When the researchers tagged the male brains shortly after mating, the DIMPLE cluster suddenly lit up. The cells were activated again after one reproductive encounter.
The researchers conducted several tests to see exactly what caused this change in the men. Even when males were allowed to smell the female’s bedding or interact with her through a transparent barrier, no brain cells were activated.
The cluster was only turned on when the male had physical sexual contact with the female. The cells remained active as long as the male remained in the cage with his pregnant partner.
When the males were removed from the cage a few days after mating, the clusters darkened again. Brain activity requires the continued presence of females, indicating that clusters dynamically respond to the animal’s current social status.

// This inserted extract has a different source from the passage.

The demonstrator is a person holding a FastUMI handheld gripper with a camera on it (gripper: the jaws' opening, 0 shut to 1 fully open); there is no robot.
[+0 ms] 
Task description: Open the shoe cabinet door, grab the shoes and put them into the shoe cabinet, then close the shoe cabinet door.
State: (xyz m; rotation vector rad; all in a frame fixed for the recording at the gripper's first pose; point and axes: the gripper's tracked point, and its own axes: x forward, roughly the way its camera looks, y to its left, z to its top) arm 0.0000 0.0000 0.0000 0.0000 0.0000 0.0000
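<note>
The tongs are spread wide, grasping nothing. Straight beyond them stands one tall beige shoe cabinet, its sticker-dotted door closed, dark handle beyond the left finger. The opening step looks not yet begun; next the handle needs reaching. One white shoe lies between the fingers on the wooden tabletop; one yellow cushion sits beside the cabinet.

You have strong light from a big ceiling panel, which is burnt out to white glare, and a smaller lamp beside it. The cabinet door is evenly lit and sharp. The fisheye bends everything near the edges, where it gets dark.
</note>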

Copulation causes the release of certain chemicals in the body, so the researchers thought hormones might be involved. They focused on prolactin, a hormone well known for stimulating milk production and promoting parental behavior.
In normal physiological settings, prolactin levels naturally rise in male mice immediately after mating. When the researchers injected virgin male mice with prolactin, the DIMPLE cluster turned on even in the absence of female contact. This suggested that prolactin alone could activate these specific brain cells.
The researchers then tried blocking prolactin in mating males and females to see if the clusters would be turned off. They added a drug to the mice’s drinking water that stopped the release of prolactin from the pituitary gland.
The drug failed to turn off the brain clusters in both groups. The researchers pointed out that either the drug did not lower the hormone enough or other chemical signals were also involved in keeping the cells active.
Although these results provide a clear example of a biological switch, the exact behavioral purpose of the DIMPLE cluster remains to be proven. Researchers think this may help prevent adult males from attacking newborn puppies.
Male mice typically exhibit aggressive behavior toward their infants, but this behavior turns into protective parenting after mating. The sudden activation of the DIMPLE cluster is fully consistent with this behavioral change.
Testing this idea is technically difficult. This cell mass is located deep within the brain and lacks unique molecular markers, making it extremely difficult to target with current experimental tools.
Future research will need to find ways to selectively turn these cells on or off to see how mice behave. Scientists also need to investigate other hormones and genes to fully understand how this brain region works.
So far, the findings show how deeply social experiences can rewire men’s brains. This provides a new starting point for understanding how animals adapt to different stages of life.
The study, “Sexually dimorphic neuronal clusters in the mouse medial amygdala responds to male sexual status,” was authored by Tamar Licht, Adan Akarieh, Aya Dhamshy, Amit Zeisel, Osnat Ophir, and Dan Rokni.